VASA-1, AI Face Animator (Microsoft)

VASA-1, AI Face Animator (Microsoft)

VASA, is a framework for generating lifelike talking faces of virtual characters with appealing Visual Affective Skills (VAS), given a single static image and a speech audio clip.

(single portrait photo + speech audio = hyper-realistic talking face video with precise lip-audio sync, lifelike facial behavior, and naturalistic head movements, generated in real time.)

The first release model, VASA-1, is capable of not only producing lip movements that are exquisitely synchronized with the audio, but also capturing a large spectrum of facial nuances and natural head motions that contribute to the perception of authenticity and liveliness.

The core innovations include a holistic facial dynamics and head movement generation model that works in a face latent space, and the development of such an expressive and disentangled face latent space using videos. Through extensive experiments including evaluation on a set of new metrics, we show that our method significantly outperforms previous methods along various dimensions comprehensively.

The method innovated not only delivers high video quality with realistic facial and head dynamics but also supports the online generation of 512x512 videos at up to 40 FPS with negligible starting latency. It paves the way for real-time engagements with lifelike avatars that emulate human conversational behaviors.

Realism and liveliness

Our method is capable of not only producing precious lip-audio synchronization, but also generating a large spectrum of expressive facial nuances and natural head motions. It can handle arbitrary-length audio and stably output seamless talking face videos.

Controllability of generation

The diffusion model accepts optional signals as condition, such as main eye gaze direction and head distance, and emotion offsets.
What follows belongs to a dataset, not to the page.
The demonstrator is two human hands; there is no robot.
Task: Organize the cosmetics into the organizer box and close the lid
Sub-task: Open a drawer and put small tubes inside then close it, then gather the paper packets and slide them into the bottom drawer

Out-of-distribution generalization

The method exhibits the capability to handle photo and audio inputs that are out of the training distribution. For example, it can handle artistic photos, singing audios, and non-English speech. These types of data were not present in the training set.

Power of disentanglement

The latent representation disentangles appearance, 3D head pose, and facial dynamics, which enables separate attribute control and editing of the generated content.

Real-time efficiency

The method generates video frames of 512x512 size at 45fps in the offline batch processing mode, and can support up to 40fps in the online streaming mode with a preceding latency of only 170ms , evaluated on a desktop PC with a single NVIDIA RTX 4090 GPU.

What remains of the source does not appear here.